We are making fast work of experimental production to find the best ways to produce the final cups for delivery to Washington D.C. Today I am including images of production I have been working on for both the Republican and Democrat cups and some explanation of the images and my process. We hope you enjoy some insight into our creative world.
– Helen Otterson, Ceramist and Cuplomacy Design and Production
The 3D prints were delivered. While the prints are high quality, they require a little sanding to smooth out the ridges.
Casting begins! I decided to start the cast at the base, so I turned the cup upside down, covered it in clay, allowing only the base to show, and poured the first part of the mold.
The first piece has set. I flipped the cup upright and remove the clay, revealing the cup.
Multi part mold in process.
The finished mold with the 3D printed cup.
Here are the stages of design. The white cup was our first print to verify size and form. The black cup is the finalized form scaled up 12% to allow for shrinkage of the clay. Due to the twist in the cup the mold ended up being an 8 part mold.
Beginning the cast for the Republican cup, starting at the base.

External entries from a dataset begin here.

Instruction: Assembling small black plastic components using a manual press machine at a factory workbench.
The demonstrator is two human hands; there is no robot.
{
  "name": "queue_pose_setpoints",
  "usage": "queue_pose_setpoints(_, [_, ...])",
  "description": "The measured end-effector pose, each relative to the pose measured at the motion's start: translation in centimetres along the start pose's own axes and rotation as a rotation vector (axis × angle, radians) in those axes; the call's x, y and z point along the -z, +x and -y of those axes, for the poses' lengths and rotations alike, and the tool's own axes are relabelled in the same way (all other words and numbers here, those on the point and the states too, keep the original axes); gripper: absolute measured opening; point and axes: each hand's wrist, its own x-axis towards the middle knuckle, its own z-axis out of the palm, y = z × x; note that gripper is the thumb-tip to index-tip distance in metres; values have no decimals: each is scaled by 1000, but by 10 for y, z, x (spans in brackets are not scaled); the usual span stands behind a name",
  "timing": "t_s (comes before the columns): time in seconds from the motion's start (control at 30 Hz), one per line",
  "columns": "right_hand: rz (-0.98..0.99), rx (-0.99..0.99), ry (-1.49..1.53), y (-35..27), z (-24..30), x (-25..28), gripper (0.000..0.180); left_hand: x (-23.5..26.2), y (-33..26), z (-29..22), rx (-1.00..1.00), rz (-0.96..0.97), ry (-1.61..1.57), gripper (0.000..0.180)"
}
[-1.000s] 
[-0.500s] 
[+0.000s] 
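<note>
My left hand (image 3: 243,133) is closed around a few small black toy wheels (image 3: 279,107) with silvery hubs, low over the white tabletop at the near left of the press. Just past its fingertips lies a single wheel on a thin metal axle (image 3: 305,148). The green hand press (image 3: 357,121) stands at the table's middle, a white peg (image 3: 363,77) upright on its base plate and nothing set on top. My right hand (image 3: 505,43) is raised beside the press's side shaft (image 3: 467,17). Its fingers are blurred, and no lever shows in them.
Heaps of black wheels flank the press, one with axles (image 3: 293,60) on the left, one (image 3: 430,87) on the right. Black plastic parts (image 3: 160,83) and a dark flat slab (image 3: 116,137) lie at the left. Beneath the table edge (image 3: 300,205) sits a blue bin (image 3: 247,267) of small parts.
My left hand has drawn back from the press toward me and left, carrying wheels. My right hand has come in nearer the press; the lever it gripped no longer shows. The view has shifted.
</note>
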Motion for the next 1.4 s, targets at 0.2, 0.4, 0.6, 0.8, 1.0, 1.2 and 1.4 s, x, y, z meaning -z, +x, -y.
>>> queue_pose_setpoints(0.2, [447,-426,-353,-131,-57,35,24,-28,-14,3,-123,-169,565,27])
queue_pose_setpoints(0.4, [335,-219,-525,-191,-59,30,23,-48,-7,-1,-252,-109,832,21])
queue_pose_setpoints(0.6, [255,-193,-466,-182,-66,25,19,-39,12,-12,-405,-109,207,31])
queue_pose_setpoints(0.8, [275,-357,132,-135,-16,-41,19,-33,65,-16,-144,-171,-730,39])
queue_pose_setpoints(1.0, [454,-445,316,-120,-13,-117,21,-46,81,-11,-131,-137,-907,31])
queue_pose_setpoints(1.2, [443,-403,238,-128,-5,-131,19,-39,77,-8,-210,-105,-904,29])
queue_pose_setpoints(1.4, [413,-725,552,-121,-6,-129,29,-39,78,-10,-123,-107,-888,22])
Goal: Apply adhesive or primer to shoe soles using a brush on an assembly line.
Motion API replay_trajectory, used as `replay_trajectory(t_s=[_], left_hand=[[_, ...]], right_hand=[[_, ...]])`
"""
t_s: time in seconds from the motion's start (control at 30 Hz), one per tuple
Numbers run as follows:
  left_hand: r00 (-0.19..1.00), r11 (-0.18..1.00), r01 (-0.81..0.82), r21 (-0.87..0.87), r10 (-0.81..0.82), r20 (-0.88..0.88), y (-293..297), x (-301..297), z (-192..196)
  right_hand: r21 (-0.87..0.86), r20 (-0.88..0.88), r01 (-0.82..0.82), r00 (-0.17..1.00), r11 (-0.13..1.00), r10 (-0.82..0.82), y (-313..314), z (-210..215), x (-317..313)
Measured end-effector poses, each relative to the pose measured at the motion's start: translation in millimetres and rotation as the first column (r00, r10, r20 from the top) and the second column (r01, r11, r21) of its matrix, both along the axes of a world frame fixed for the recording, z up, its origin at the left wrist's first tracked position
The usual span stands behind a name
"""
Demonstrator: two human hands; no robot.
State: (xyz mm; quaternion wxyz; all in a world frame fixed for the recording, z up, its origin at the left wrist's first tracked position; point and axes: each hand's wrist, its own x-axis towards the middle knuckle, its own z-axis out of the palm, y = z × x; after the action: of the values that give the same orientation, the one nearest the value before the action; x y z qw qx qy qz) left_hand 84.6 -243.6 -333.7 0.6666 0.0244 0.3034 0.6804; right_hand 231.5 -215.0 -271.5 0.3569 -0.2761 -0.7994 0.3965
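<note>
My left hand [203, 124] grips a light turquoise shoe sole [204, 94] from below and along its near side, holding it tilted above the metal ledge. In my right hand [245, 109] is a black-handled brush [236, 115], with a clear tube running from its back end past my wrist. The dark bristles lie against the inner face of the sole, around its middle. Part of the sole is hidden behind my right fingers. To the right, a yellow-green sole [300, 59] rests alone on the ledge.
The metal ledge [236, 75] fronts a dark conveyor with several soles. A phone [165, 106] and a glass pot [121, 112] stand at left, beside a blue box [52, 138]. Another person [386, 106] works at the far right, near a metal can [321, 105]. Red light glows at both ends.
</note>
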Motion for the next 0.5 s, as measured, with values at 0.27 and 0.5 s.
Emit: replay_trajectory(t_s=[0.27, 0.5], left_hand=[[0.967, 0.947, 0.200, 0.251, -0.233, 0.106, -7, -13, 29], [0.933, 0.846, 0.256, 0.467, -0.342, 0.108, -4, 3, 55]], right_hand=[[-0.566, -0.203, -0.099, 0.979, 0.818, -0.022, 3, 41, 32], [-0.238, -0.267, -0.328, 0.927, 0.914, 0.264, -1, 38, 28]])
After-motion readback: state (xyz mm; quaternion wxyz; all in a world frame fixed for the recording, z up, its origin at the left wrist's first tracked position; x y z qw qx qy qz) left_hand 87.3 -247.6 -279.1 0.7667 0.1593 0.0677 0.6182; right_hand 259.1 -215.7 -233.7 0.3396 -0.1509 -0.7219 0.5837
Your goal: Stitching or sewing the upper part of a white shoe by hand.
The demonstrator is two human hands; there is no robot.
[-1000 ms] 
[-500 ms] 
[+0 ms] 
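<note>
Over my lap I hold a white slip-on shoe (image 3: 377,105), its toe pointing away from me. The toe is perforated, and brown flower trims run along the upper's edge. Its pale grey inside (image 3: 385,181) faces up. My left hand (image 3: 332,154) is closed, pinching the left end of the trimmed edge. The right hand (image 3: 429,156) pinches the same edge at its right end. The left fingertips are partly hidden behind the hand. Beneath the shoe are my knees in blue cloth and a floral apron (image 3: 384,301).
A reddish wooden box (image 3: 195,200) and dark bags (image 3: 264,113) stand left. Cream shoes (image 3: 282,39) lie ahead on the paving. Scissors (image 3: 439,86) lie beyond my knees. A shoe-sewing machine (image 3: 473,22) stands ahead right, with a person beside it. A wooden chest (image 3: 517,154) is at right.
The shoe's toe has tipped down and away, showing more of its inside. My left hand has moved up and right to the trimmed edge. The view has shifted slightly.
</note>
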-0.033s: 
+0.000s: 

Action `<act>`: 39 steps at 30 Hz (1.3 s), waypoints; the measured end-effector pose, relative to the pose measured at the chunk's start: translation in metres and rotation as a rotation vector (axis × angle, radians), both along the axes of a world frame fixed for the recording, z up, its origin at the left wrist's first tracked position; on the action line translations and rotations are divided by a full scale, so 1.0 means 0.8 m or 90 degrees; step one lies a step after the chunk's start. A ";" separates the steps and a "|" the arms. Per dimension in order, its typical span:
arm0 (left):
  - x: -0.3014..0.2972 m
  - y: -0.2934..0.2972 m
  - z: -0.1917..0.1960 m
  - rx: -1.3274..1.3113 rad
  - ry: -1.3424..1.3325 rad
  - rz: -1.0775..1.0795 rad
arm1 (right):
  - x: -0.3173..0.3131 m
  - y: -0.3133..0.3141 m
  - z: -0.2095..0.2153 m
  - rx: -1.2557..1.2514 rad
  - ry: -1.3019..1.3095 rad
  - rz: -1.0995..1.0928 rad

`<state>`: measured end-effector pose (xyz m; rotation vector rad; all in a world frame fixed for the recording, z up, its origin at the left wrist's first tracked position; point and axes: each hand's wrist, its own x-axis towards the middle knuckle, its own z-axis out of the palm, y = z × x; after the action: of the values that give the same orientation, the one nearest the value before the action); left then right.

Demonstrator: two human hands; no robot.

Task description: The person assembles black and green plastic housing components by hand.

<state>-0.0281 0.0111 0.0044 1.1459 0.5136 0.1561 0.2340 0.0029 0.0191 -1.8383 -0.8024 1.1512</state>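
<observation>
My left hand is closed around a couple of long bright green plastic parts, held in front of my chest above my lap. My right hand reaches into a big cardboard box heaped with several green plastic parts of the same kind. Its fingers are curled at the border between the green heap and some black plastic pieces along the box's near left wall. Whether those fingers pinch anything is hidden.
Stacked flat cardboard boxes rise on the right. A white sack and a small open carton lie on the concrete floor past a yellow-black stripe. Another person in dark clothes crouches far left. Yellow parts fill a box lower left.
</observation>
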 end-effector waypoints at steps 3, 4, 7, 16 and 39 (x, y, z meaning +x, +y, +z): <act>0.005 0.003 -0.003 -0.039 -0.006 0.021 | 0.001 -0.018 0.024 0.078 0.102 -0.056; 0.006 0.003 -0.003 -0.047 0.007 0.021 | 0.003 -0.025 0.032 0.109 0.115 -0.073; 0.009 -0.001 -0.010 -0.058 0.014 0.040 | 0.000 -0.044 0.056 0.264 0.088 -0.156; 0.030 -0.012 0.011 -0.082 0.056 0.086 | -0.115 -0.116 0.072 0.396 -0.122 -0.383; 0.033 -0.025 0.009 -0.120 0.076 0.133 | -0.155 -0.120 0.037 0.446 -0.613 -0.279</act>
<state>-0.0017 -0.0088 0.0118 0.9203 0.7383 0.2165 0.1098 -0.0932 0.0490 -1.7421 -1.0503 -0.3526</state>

The sides are clayed up leaving a 1/3 of the side revealed for pouring the first side of the cup.
Post pour and clean up of the first side of the mold.
Getting ready to pour the second side of the mold
Ready to pour the last side.
The finished mold with the 3D print.
The white cup is the scaled prototype. The black cup (next to the final mold) is the prototype scale up 12% to allow for the clay shrinkage. This mold proved to be much easier due to the clean vertical lines of the cup, no undercuts to worry about.